Explain the differences between File Based System and DBMS.
Answer:
The following are the differences between file system and DBMS.
File System | DBMS |
1. A file management system is an abstraction to store, retrieve, management and update a set of files. | 1. DBMS is a collection of inter-related data and a set of programs to access those data. |
2. In file system approach, each user defines and implements the needed files for a specific application to run. | The fundamental characteristic of database approach is that the database system not only contains data’s but it contains complete definition or description of the database structure and constraints. |
3. File system doesn’t allow sharing of data or data sharing is very complex. | In DBMS data can be shared very easily due to centralized system. |
4. When data is redundant, it is difficult to update. | In DBMS, as there is no or less data redundancy, data remains consistent. |
5. In conventional file system, if we want to search, retrieve, access some data item, it becomes very difficult because in file system for every operation we have to make different programs. | In DBMS searching/ retrieval/accessing of data item is very easy and user- friendly because searching and querying operations are already available in the system. |
6. In file system there is no standard format of data or we can say data is scattered in various formats or files which also make data retrieval difficult. | 6. In DBMS, due to centralized system the format of similar type of data remains same. |
7. The value of data in database must follow or satisfy some rules or consistency constraints. | 7. DBMS maintains the data integrity by enforcing the constraints by adding appropriate code. |
8. In file system there is no or very less security. General security provided by file system are locks, guards etc. | 8. DBMS have high level security like encryption, passwords, biometric security (finger print matching, face and voice detection etc) etc. |
9. Automatically means a transaction must be all- or-nothing i.e., the transaction must either fully happen, or not happen at all. It must not complete partially. | 9. Transaction atomicity is a special feature of DBMS. In DBMS either a transaction completed fully or none of the action is performed, For this, DBMS maintains the transaction log in which intermediate values are stored. |
10. Any multi-user database application has to have some method for dealing with concurrent access to. data-when more than one user is accessing the same data at the same time. | 10. DBMS along with an appropriate application provides safety towards concurrent access. |
Question 2.
Explain the advantages and disadvantages of DBMS?
Answer:
DBMS is a collection of programs that enables user to create and maintain a database. In other words it is general- purpose software that provides the users with the processes of defining, constructing and manipulating the database for various applications.
Advantages of DBMS:
1. Controlling Data Redundancy: If database have more than one records of same type then it is called data redundancy. In DBMS, all data is stored in one single database file and that recorded data is placed in the database.

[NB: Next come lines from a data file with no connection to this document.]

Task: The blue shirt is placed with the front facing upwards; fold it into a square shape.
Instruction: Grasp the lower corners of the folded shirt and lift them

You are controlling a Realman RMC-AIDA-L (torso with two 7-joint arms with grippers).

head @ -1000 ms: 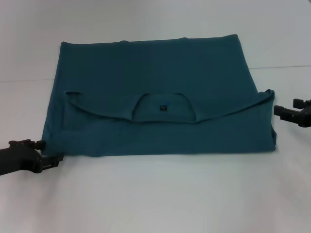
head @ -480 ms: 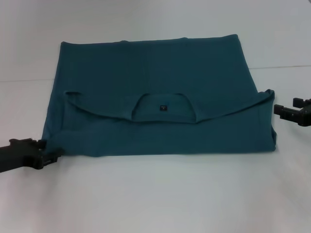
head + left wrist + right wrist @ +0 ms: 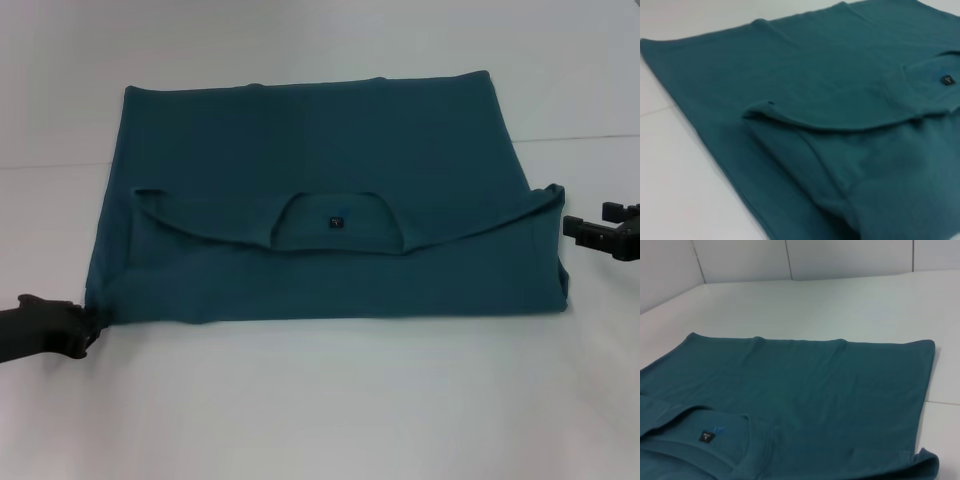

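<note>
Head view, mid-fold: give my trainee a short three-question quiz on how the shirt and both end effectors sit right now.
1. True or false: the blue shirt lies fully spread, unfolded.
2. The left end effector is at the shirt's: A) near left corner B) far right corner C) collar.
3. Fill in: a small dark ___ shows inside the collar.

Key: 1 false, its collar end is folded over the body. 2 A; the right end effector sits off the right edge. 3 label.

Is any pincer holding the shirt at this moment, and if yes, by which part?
Nothing is held. The left pincer is beside the blue shirt at its near left corner; the right pincer is beside its right edge.
</note>
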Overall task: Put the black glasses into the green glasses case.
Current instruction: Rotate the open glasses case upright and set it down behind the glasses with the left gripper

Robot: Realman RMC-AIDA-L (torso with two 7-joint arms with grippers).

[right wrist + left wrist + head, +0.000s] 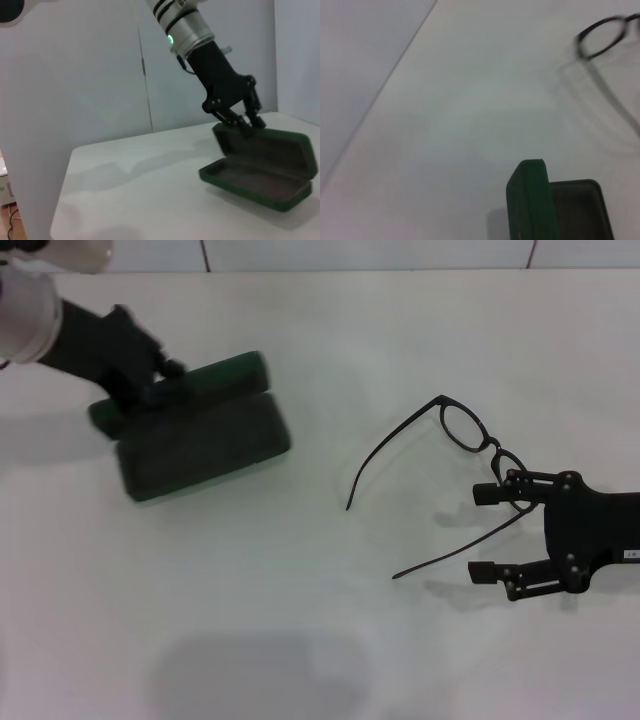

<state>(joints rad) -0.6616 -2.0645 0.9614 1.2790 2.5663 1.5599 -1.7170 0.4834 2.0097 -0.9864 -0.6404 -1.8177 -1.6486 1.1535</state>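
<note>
With the left pincer point(248, 125) clamped on the lid of the open green glasses case point(200, 445), the right pincer point(487, 533), fingers apart around the black glasses point(465, 430) on the table point(300, 640), must close next.

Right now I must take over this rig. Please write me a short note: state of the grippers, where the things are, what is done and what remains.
Left gripper: shut on the lid edge of the green glasses case, holding it open at the table's left side.
Right gripper: open, at the near lens end of the black glasses, one temple between its fingers, not closed.
Glasses: on the table, right of the case, temples unfolded.
Done: case opened.
Left: grasp the glasses, carry them over, lay them in the case.
</note>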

2. Data Sharing: Data can be shared by authorized users of the organization among multiple users. Many users can be authorized to access the same data simultaneously. The remote users also can share the same data.
3. Enforcing Data Integrity: In database approach, data integrity is much easier. In database, data is stored in the tables. A single database contains multiple tables which is easy to retrieve and update the data.
4. Data Security: Data security is the protection of the database from unauthorized access. The DBMS ensures access of the database through authorized channel. To ensure security, DBMS provides security such as by giving user name and passwords.
5. Ease of application development: The programmer needs to develop applications according to user specification. The other issues such as data integrity, security etc are handled by DBMS itself which makes application development easier.
6. Multiple user interfaces’ DBMS provides different types of user interfaces such as application program interfaces, graphical user interfaces which includes form style and menu driven interfaces. Form style interface provides user interaction with forms and menu driven interface provides user interaction with list of options called as menus.
7. Backup and recovery: Most of the DBMS’s provide backup and recovery subsystems which creates automatically backup Of data from hardware and software failures and restores the data if required.
8. Data Independence: Data Independence keeps data separated from all programs that make use of it. In DBMS, database and application programs are separated from each other and we can easily change the database structure without modifying the application program.
9. Reduced Maintenance: It can be easily maintainable due to centralized nature of the system.
Disadvantages of DBMS
1. Cost of Data Conversion: When computer file based system replaced with database system, it must be converted to database file. It’s difficult to convert data file into database, so for this we have to take help of database designers along with application programmers and also we should take help of software which costs lot of money for developing the software.
2. Complexity: Database system creates additional complexity and requirements. DBMS is extremely complex piece of software. The operation of database system with sev, eral users and databases is quite costly and demanding.
3. Cost of Hardware and Software: To run DBMS software, we need high speed of data processor and large memory size and DBMS software also too
high.
4. Size: DBMS is large piece of software due to its complexity and breadth functionality. It occupies large space of disk and large memory to run the efficiently.
5. Cost of staff training: DBMS is complex database system which is required to train the users all levels including programming, application development etc for which organization has to pay lot of amount for training staff to run the DBMS.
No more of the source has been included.